Poland on Tuesday came a step closer to holding a presidential election, delayed by the coronavirus pandemic, as parliament adopted rules allowing both postal and conventional voting in a ballot expected later this month.
Incumbent President Andrzej Duda, long considered the hands-down election frontrunner, appeared this week to be losing support as the economic hardship triggered by the coronavirus lockdown began to bite.
Backed by the governing right-wing Law and Justice (PiS) party, Duda could even lose to liberal candidate and current Warsaw mayor Rafal Trzaskowski, according to the latest opinion polls.

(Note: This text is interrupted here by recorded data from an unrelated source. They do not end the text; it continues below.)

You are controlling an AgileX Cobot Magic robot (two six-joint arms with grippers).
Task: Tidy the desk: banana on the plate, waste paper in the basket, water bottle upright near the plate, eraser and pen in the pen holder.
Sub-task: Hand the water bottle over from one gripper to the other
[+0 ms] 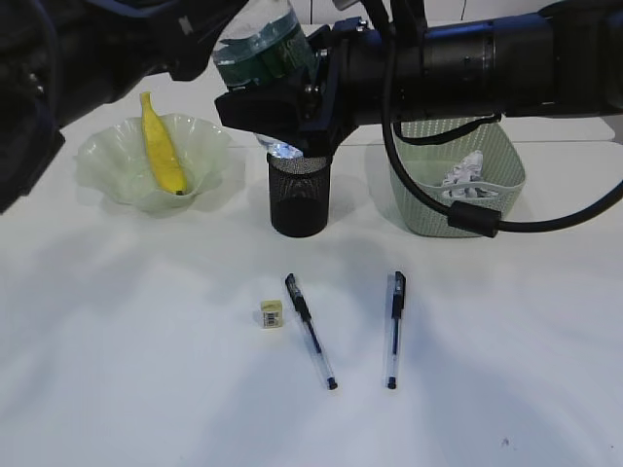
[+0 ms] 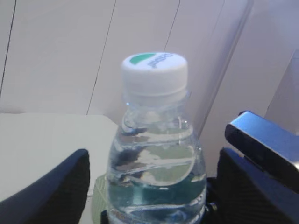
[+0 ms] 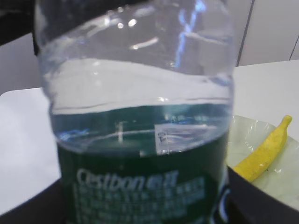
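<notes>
At the lower centre of the exterior view lie the eraser (image 1: 272,313) and two pens (image 1: 311,330). Behind them, the pen holder (image 1: 299,195). At top centre the right gripper (image 1: 277,107) clamps the water bottle (image 1: 265,49); the left gripper's fingers (image 2: 56,191) stand spread, flanking it untouched.

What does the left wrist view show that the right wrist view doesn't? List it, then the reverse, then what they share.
Only the left wrist view: the water bottle's white cap and the left gripper, one finger on each side of the bottle. Only the right wrist view: the dark green label, the banana and the plate. Both: the water bottle upright, with clear water inside.
</notes>
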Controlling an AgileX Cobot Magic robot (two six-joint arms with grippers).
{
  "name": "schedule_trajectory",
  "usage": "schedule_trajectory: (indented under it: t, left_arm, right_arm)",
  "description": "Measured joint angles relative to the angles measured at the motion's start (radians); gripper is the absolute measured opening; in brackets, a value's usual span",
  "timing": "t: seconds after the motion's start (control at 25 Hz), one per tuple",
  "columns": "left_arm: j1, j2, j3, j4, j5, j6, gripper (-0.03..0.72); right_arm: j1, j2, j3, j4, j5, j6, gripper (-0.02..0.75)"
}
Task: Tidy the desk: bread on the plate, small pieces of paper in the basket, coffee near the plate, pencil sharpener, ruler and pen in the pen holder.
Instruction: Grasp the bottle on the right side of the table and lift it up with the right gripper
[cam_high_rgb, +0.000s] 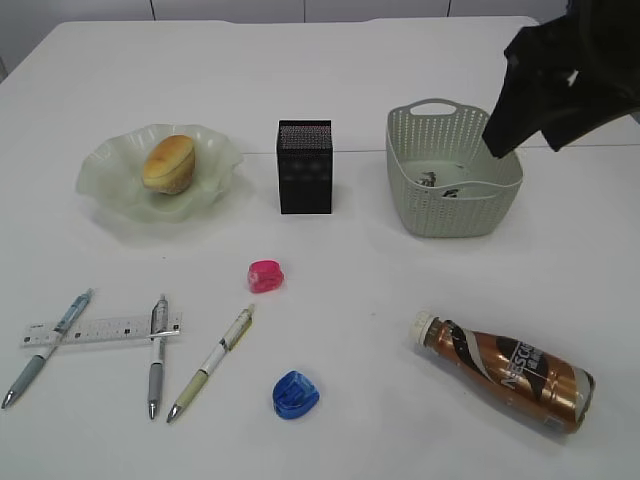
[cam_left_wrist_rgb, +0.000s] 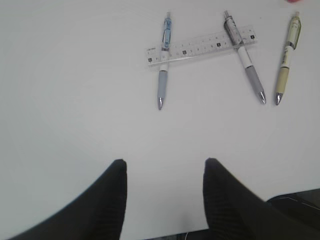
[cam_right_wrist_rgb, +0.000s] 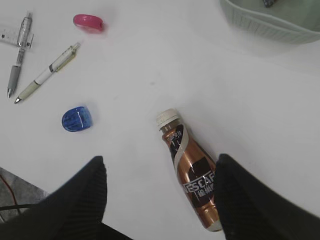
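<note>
- White desk (cam_high_rgb: 330, 60) all around, bread (cam_high_rgb: 168, 163) sitting on the plate (cam_high_rgb: 110, 190).
- Left gripper (cam_left_wrist_rgb: 165, 165) spread, empty; ruler (cam_left_wrist_rgb: 200, 45) ahead.
- Right gripper (cam_right_wrist_rgb: 160, 172) released, coffee (cam_right_wrist_rgb: 192, 175) lying between its fingers, basket (cam_right_wrist_rgb: 270, 25) beyond.

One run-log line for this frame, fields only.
bread: on plate | paper: in basket | coffee: lying, far from plate | left gripper: open, empty | right gripper: open above coffee

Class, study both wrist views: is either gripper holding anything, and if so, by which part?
Nothing is held. The left gripper hangs open over bare desk; the right gripper stands open above the coffee, which lies on its side, ungripped.
</note>
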Motion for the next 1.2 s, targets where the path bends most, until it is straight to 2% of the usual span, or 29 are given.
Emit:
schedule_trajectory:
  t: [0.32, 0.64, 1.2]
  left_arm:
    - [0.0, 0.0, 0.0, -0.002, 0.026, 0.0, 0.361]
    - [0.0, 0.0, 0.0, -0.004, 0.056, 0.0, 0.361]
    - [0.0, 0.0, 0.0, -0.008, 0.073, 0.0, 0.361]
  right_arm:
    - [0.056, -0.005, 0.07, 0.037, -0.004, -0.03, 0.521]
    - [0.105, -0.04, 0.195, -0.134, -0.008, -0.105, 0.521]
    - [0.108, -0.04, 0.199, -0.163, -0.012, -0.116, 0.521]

Duda signed the new voting rules into law within hours of their adoption by parliament, a tweet by presidential spokesman Blazej Spychalski confirmed late Tuesday.
The election had originally been scheduled for May 10 but was pushed back at the last minute by powerful PiS leader Jaroslaw Kaczynski amid a political crisis set off by the pandemic.
Kaczynski has since said he wants the ballot held on June 28th.
Parliament speaker Elzbieta Witek, a PiS party member, is expected to call the election in the coming days.
The PiS government and the liberal opposition spent weeks in a stalemate over how to proceed with the ballot, which had been mired in issues ranging from health and practical concerns to constitutional and democracy questions.
The election crisis came within the broader context of long-standing EU concerns about democratic standards in Poland.
The European Commission has launched four infringement procedures against PiS-authored judicial reforms, which it says test democracy and the rule of law by undermining judicial independence.
Poland, a country of 38 million people, has recorded 24,395 confirmed cases of coronavirus, including 1,092 deaths, according to official data.